According to the Workplace Bullying Institute’s 2017 US Workplace National Bullying Survey, bullying is defined as “repeated mistreatment of an employee by one or more employees; abusive conduct that is: threatening, humiliating, or intimidating, work sabotage, or verbal abuse.”
While workplace bullying remains an epidemic in North America, many employers are failing to take responsibility for its prevention and correction. From subtle nuances to blatant threats, outbursts, and embarrassing or harassing behaviours that are totally unacceptable, many bullying tactics pass without further questioning, inspection, or robust action. In fact, many are accepted for fear of employees losing their job or stirring up controversy.
This topic impacts 25% of employees in the workplace and was addressed in a seminar earlier this year by Dean DeGroot and Dr. Janet Wall on Bully-Proofing the Workplace. Establishing boundaries and claiming a locus of control along with employing assertive strategies goes a long way to gauging workplace behaviour.
The following statistics confirm the seriousness of this issue in today's workplaces:
Statistics by Workplace Bullying Institute
19% of Americans are bullied; another 19% witness it.
61% of Americans are aware of abusive conduct in the workplace.
60 million Americans are affected by workplace bullying.
40% of bullied targets are believed to suffer adverse health effects.
29% of targets remain silent about their experiences.
To stop bullying, 65% of targets lose their jobs.
Workplace bullying in Canada poses a serious concern in many workplaces with 40% of Canadians having experienced one or more acts of workplace bullying at least once a week for the last six months.
Here are 10 tips to promote a healthier workplace:
Readjust your expectations and perspective. Don’t expect to like all your colleagues. Model positive behaviour by working to coexist peacefully with your team and work together harmoniously.
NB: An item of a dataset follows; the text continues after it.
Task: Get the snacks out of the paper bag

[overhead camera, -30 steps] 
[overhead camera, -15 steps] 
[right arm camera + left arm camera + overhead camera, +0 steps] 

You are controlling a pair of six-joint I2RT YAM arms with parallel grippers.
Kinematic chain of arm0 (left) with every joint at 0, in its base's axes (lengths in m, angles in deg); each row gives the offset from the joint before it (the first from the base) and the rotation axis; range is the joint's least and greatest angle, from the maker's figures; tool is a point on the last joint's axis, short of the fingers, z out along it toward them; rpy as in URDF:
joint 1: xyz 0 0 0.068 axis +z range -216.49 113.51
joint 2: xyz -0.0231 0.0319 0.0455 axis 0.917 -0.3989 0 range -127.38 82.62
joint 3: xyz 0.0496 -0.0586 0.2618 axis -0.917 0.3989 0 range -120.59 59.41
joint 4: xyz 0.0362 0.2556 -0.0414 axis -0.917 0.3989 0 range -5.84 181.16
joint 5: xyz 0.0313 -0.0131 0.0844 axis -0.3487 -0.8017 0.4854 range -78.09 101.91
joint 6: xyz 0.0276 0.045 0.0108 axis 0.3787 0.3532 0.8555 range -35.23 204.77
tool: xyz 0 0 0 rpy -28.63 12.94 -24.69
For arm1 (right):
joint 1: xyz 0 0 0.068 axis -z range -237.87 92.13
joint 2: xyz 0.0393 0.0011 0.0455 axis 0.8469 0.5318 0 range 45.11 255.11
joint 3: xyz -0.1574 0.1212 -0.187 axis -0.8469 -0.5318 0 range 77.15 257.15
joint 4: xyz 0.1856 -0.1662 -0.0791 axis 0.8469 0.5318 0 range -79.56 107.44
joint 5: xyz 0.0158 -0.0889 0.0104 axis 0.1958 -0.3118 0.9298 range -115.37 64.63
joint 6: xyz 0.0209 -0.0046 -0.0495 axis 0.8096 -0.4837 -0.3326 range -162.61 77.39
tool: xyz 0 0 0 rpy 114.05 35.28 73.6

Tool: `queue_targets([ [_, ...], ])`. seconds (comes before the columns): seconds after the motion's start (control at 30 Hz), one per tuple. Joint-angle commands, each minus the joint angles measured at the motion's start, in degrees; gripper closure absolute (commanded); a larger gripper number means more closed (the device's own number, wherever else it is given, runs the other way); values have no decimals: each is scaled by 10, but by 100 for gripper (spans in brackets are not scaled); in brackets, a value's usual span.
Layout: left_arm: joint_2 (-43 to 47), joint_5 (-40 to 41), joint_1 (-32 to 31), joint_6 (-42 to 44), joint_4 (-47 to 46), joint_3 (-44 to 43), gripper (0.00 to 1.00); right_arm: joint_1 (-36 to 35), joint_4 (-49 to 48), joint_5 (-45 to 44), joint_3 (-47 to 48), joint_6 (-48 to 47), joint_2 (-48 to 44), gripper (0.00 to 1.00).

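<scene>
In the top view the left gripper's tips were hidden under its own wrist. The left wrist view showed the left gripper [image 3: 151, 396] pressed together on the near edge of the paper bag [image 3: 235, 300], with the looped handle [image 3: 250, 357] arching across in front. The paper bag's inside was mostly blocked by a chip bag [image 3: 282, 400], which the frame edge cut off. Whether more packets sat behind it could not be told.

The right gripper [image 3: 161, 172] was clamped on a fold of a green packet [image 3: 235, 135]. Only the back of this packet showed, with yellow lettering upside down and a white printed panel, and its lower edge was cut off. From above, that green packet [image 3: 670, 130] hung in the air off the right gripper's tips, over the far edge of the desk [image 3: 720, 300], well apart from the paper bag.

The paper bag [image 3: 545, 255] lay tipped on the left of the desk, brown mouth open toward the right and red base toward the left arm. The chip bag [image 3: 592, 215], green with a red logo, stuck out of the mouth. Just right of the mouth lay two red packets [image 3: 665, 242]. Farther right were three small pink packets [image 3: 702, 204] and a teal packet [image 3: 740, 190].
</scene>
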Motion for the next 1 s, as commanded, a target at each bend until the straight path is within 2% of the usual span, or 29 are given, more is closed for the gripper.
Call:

Set clear expectations and boundaries right from the beginning.
Put aside personal differences and focus on meeting the strategic objectives of the organization. Always remain professional and keep your emotional intelligence in check.
Leverage your strengths as well as the strengths of your co-workers. Use positive reinforcement with your team to promote winning outcomes. Celebrate milestones accomplished as a team.
Respect your co-workers’ differences. Agree to disagree when necessary.
Treat career-related obstacles and interpersonal squabbles as learning experiences –- transform challenges into opportunities -- mind over matter.
Diffuse workplace challenges with some light humour whenever possible.
Use a creative problem solving approach to initiate and implement collaborative change that will promote engaging team-building behaviours.
If challenges become too overwhelming, respectfully address your concerns with management and suggest initiatives for bully-proofing your workplace through implementing training sessions or an HR Committee.
Emphasize a collaborative, results-driven, and win-win approach rather than shifting the blame by garnering the support of management and all staff.
A toxic workplace becomes unproductive and stressful, resulting in high turnover rates and absenteeism, while directly impacting the bottom line and the health and morale of all employees.
It all starts with deciding to make a change with the first step...
Assessing workplace values, setting firm guidelines, building morale, and strategically revamping the culture and team dynamics is essential to creating a healthy and respectful workplace. Encouraging collaboration rather than competition helps mitigate workplace bullying behaviours.
However, awareness and recognition is the first step in identifying what constitutes workplace bullying, and then taking the necessary steps to initiate transformation.
We all need to do our part to promote a healthier workplace by embracing our strengths, respecting the uniqueness and diversity of our co-workers, and empowering each other to greater heights of success. Let's get the conversation about bully-proofing in the workplace moving forward in the right direction and take a stand.